Un tour de salle avait permis au conférencier de se faire une idée de son auditoire en demandant d’emblée qui avait utilisé l’IA dans la semaine passée. La forêt de mains s’était éclaircie au fur et à mesure qu’il enquêtait sur des sujets spécialisés de recherche. Curieusement les étudiants n’étaient pas forcément majoritaires. Mais s’il est évident que la génération Z sera prioritairement concernée par le développement de l’IA, à l’horizon 2030 elle fera partie de notre quotidien à tous. Et la vitesse à laquelle progresse cette intelligence, qui se nourrit de tous les apports et se corrige sans état d’âme, va nous conduire vers une remise à zéro. « Le changement sera permanent. On va rebattre beaucoup de cartes et capitaliser sur vos forces. Il va falloir désapprendre, valoriser les qualités humaines. Si vous pensez que tout se passera bien demain vous avez tort », proclame Stéphane Amarsy. Dans les entreprises il faudra donc que les dirigeants soient persuadés de cette nécessité d’évolution, mais qu’ils la mettent en pratique horizontalement.
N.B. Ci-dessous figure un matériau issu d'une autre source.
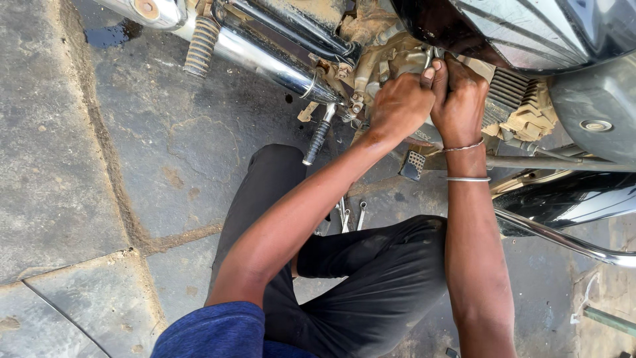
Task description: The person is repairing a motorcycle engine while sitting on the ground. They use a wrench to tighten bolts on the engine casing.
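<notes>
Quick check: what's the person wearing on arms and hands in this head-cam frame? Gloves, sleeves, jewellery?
No gloves: both the left hand and the right hand are bare. The left arm has a short blue fabric sleeve at the upper arm, forearm uncovered. The right wrist carries a thin silver chain bracelet and, just below it, a plain silver metal bangle. No right sleeve in view.

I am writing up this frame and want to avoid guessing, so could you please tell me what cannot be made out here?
- Head view: what the left hand and right hand grip on the engine; the hands cover it. Only a metal tip shows.
- The motorcycle's black tank is cut off by the top edge.
- The wrenches on the ground are partly hidden behind the left arm and knee.
- The green item is cut off by the right edge.
</notes>
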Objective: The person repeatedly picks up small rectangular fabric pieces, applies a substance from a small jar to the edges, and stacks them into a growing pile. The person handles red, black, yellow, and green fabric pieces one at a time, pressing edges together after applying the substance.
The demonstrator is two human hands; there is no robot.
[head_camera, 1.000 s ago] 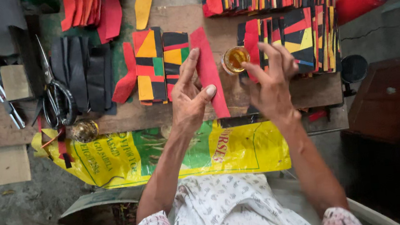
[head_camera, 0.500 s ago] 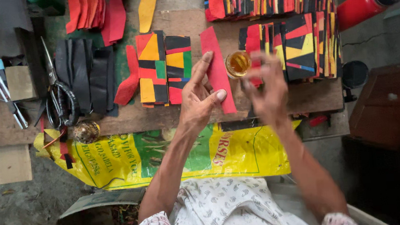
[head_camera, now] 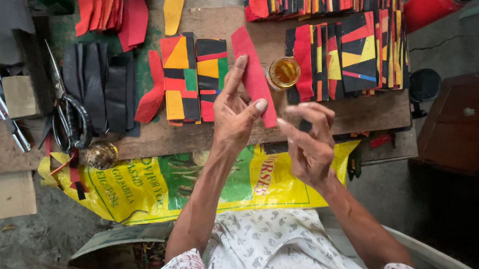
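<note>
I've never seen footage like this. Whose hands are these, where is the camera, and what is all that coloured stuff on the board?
There is no machine here: these are a person's two bare hands, filmed by a camera worn on the head and looking straight down. The left hand holds a long red strip of what looks like leather or felt above a wooden board. The right hand holds nothing I can make out; its fingers are bent beside the strip. Just past the strip stands a small open jar of amber liquid, perhaps glue. On the board lie patchwork panels in red, yellow, black and green, with more stacked at the right. To the left are black pieces and scissors. A yellow printed sack hangs below the board.
</note>
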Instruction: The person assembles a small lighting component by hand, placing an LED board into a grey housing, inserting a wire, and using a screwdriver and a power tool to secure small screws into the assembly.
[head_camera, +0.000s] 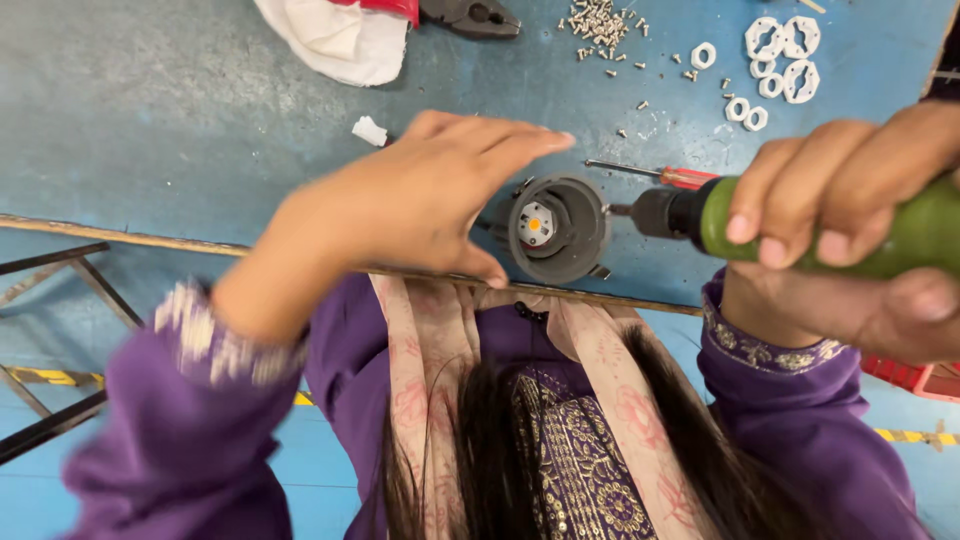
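While the left hand (425, 195) cups the grey round plastic housing (557, 229) at the near edge of the blue worktable (180, 110), the right hand (850, 215) is wrapped tight around the green-bodied power screwdriver (800, 225), whose black nose points sideways at the housing's rim. Driving well here seems to call for keeping the bit square to the fastener and the housing braced hard against turning, with pressure straight along the tool's axis. The left hand arches over the part, fingers extended and thumb curled under its near side; whether it actually clamps the housing or merely steadies it I cannot tell. The right wrist is bent, fingers folded over the top of the tool body. Just behind the tool lies a red-handled hand screwdriver (660, 176); farther back sit loose small silver screws (600, 25), white plastic rings (780, 55), black pliers (470, 15) and a white cloth (340, 40).
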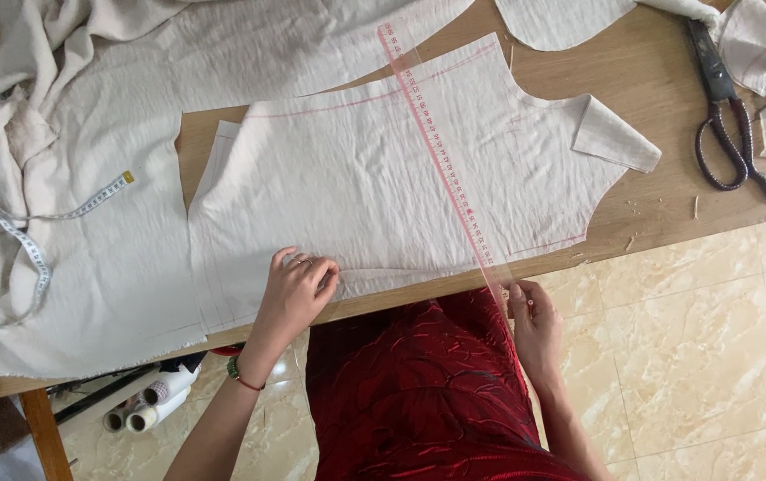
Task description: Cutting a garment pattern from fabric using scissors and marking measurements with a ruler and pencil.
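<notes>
One ruler [441,147], one scissors [726,111], one tape measure [18,240], two hands [298,289].

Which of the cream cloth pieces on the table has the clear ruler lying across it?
The cut piece with pink chalk lines, under the left hand. The clear ruler crosses it; the right hand holds its near end.

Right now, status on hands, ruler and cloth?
Left hand flat on the cut cloth piece. Right hand pinching the clear ruler at the table edge. Scissors far right, clear.

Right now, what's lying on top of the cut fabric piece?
A clear ruler crosses the cut fabric piece, held by the right hand; the left hand presses its near edge. Whatever lies beneath stays hidden.
</notes>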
IA ou réalité ? À la télé suisse (image de gauche) c’est une IA : Jade, qui présente la météo, à la satisfaction générale. Photo PB
« L’enjeu, c’est l’appropriation »
Est-ce que l’IA est dangereuse pour l’emploi ? Elle en fera disparaître, comme chaque révolution industrielle. 59% des salariés seront à former à de nouvelles activités. Mais dans tous les cas il faudra un cerveau humain pour valider les tâches qu’on lui confiera. Car si cette révolution est une affaire de moyens et d’énergie pour alimenter les super data centers, elle a aussi besoin de cerveaux. Et c’est la Chine qui dispose du plus grand nombre d’ingénieurs IA. « En fermant leurs frontières, les Américains sont peut-être en train de se tirer une balle dans le pied », pense Stéphane.
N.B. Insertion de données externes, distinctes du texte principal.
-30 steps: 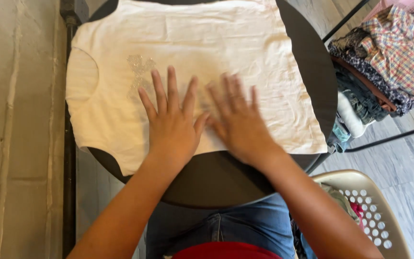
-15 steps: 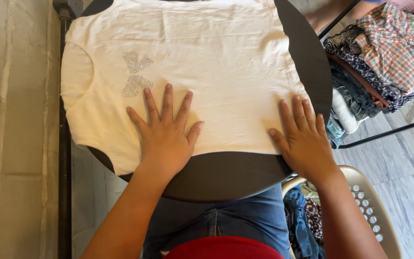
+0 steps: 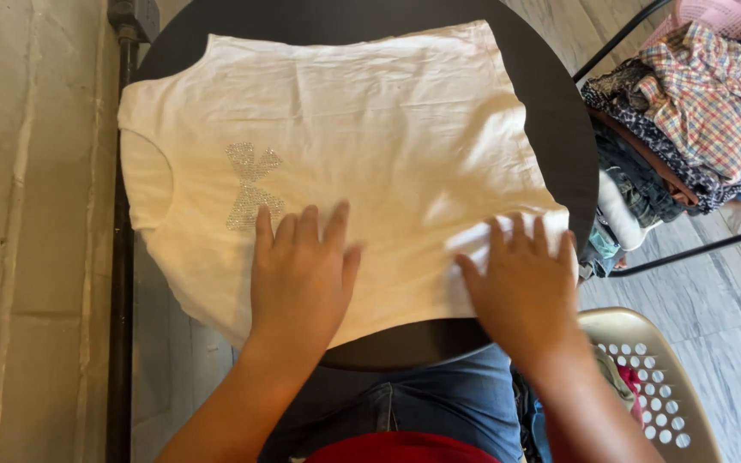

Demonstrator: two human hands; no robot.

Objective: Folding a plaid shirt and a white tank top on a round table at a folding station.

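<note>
Right hand (image 3: 529, 287) now slid outward to the white shirt (image 3: 345, 163) hem on the round table (image 3: 551, 129); left hand (image 3: 298, 274) planted, fingers spread flat, smoothing nearly complete.

White top spread flat on my round dark tabletop (image 3: 551, 111).

The tabletop is black and round, and its near edge curves just above my lap. A white sleeveless top (image 3: 370, 146) lies directly on it, covering most of the surface, with its neckline to my left hanging past the rim and its hem to my right. A silvery sequin bow (image 3: 250, 184) sits on its chest. My left hand (image 3: 300, 274) and right hand (image 3: 525, 287) both press flat on the fabric near the front edge.
</note>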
Et l’Europe dans tout ça ? « Je suis très content d’être Européen. Une régulation c’est important. L’UNESCO a essayé de définir un cadre. Les États-Unis et l’Angleterre sont contre. Ce n’est pas le règlement, c’est la taille du marché qui entraine la compétition. Et l’Europe est en train d’en prendre conscience ».
Note : si vous n’avez pas l’occasion de croiser Stéphane Amarsy sur scène, il a écrit deux livres sur le sujet de l’IA « Mon directeur de marketing sera un algorithme » (éditions Kawa.com 28,95€) et « Métamorphose à l’ère de l’Intelligence Artificielle » (Editions The Next Mind 33€).